INSTRUCTIONS FOR THE TASK: Only the stretch of the listing below that runs from the line with "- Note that" through the line with "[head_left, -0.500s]" is to be printed, exactly and with both ends.
__________________________________________________
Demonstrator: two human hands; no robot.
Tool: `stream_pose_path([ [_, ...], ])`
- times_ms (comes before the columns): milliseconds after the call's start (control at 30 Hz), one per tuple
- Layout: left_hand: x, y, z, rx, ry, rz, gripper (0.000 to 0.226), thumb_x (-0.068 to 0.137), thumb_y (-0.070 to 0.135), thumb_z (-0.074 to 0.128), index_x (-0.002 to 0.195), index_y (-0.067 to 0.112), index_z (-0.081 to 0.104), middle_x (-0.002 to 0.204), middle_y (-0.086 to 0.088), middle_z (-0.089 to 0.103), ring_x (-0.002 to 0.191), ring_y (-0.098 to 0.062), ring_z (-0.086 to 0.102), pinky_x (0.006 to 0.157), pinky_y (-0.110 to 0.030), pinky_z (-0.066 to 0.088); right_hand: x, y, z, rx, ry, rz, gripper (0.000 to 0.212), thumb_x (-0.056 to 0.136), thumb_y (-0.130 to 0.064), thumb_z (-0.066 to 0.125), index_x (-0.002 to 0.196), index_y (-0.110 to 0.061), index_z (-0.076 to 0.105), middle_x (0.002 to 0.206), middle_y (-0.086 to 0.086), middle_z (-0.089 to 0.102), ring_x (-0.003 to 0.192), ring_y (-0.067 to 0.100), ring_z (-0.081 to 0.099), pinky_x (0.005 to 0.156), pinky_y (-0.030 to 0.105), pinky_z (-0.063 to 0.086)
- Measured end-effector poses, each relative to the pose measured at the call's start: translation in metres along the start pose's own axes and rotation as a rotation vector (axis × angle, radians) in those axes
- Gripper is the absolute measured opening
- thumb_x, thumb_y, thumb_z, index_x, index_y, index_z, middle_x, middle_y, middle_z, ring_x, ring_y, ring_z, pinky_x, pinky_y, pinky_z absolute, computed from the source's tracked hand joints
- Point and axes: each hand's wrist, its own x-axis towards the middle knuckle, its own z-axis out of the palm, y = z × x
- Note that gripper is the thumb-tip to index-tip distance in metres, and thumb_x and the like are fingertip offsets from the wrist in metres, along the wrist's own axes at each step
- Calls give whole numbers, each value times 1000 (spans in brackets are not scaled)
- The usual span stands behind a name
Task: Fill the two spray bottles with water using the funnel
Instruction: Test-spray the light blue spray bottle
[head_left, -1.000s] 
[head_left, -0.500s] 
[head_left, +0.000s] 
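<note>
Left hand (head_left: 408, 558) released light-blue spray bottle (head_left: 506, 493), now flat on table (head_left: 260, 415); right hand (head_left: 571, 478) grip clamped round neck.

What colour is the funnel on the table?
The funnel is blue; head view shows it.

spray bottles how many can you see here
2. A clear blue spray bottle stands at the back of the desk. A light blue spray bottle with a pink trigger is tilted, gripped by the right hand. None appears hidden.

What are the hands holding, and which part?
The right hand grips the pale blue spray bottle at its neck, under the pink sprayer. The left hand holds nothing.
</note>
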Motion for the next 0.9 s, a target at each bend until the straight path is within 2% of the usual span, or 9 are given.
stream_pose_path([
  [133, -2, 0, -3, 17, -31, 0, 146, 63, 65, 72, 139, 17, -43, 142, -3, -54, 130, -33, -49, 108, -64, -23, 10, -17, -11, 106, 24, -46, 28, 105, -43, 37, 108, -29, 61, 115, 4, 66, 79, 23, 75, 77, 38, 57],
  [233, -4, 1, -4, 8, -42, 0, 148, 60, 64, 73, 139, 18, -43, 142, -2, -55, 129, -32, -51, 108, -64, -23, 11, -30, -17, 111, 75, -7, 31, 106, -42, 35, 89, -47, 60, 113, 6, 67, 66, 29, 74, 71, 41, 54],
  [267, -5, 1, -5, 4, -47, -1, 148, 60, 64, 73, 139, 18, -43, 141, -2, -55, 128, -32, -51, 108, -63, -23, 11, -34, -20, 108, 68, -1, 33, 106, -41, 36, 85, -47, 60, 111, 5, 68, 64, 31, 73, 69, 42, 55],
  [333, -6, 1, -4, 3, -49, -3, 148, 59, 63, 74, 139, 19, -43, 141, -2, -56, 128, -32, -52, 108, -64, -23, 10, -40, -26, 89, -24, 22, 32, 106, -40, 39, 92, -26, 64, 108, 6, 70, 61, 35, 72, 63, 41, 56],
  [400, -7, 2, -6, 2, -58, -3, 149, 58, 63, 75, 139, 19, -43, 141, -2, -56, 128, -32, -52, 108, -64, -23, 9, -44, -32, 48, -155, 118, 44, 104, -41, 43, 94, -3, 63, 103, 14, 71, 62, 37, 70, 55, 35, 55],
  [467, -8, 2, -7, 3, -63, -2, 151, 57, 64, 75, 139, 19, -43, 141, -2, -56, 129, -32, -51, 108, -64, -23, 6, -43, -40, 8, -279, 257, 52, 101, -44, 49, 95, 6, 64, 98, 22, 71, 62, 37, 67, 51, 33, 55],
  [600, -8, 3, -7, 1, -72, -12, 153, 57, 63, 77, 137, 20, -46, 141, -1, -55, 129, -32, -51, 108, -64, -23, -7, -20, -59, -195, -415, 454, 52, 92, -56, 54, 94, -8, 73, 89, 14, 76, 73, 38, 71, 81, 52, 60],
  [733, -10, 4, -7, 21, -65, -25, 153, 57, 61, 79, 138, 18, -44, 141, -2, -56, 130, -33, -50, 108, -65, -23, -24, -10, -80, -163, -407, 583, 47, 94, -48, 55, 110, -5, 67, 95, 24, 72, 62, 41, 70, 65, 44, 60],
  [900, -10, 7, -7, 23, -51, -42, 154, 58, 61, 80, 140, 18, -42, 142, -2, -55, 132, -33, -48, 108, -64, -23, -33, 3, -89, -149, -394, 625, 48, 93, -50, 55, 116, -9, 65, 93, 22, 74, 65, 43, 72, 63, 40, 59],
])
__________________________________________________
SOLUTION:
- Note that gripper is the thumb-tip to index-tip distance in metres, and thumb_x and the like are fingertip offsets from the wrist in metres, along the wrist's own axes at each step
- Calls give whole numbers, each value times 1000 (spans in brackets are not scaled)
- The usual span stands behind a name
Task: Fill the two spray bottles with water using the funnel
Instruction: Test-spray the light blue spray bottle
[head_left, -1.000s] 
[head_left, -0.500s] 

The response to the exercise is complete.